- Opening Delimiter -

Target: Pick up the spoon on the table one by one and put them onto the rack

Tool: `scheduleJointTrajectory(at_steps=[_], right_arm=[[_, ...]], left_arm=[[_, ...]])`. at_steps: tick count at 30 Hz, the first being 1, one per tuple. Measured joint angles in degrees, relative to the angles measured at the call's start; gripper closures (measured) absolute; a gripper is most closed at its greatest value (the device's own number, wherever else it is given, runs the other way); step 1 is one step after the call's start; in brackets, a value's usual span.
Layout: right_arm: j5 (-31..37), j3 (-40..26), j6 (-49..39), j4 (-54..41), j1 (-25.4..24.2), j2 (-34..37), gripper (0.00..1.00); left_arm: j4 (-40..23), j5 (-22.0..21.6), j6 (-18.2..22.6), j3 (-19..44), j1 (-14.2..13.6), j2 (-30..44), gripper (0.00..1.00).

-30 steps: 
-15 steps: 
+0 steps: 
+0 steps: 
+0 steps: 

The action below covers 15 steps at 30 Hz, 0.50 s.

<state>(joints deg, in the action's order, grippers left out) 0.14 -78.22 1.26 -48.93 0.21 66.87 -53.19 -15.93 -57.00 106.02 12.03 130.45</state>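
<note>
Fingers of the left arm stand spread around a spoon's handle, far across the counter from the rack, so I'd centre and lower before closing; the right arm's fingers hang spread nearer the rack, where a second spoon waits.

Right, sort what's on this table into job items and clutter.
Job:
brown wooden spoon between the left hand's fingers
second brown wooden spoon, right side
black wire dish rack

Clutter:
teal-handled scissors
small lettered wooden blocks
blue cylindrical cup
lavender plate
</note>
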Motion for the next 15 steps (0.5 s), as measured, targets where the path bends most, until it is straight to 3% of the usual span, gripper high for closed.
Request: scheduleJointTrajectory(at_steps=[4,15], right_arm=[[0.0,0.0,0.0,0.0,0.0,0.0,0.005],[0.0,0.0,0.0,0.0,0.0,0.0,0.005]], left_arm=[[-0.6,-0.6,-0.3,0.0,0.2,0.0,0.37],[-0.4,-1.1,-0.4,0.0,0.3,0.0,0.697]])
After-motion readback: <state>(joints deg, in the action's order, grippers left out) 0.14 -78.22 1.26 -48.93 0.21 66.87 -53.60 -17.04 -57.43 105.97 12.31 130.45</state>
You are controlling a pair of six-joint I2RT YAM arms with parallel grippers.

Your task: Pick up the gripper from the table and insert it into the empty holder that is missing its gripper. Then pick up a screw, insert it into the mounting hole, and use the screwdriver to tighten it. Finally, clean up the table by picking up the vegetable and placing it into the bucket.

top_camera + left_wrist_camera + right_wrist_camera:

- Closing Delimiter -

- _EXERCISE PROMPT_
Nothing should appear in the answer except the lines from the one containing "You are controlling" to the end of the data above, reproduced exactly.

- _ANSWER SECTION_
You are controlling a pair of six-joint I2RT YAM arms with parallel grippers.

Your task: Pick up the gripper from the table and insert it into the empty holder that is missing its gripper. Then pick up a screw, insert it into the mounting hole, and use the screwdriver to tighten it. Finally, clean up the table by picking up the vegetable and placing it into the bucket.

top_camera + left_wrist_camera + right_wrist_camera:

Nothing else is required to complete the exercise.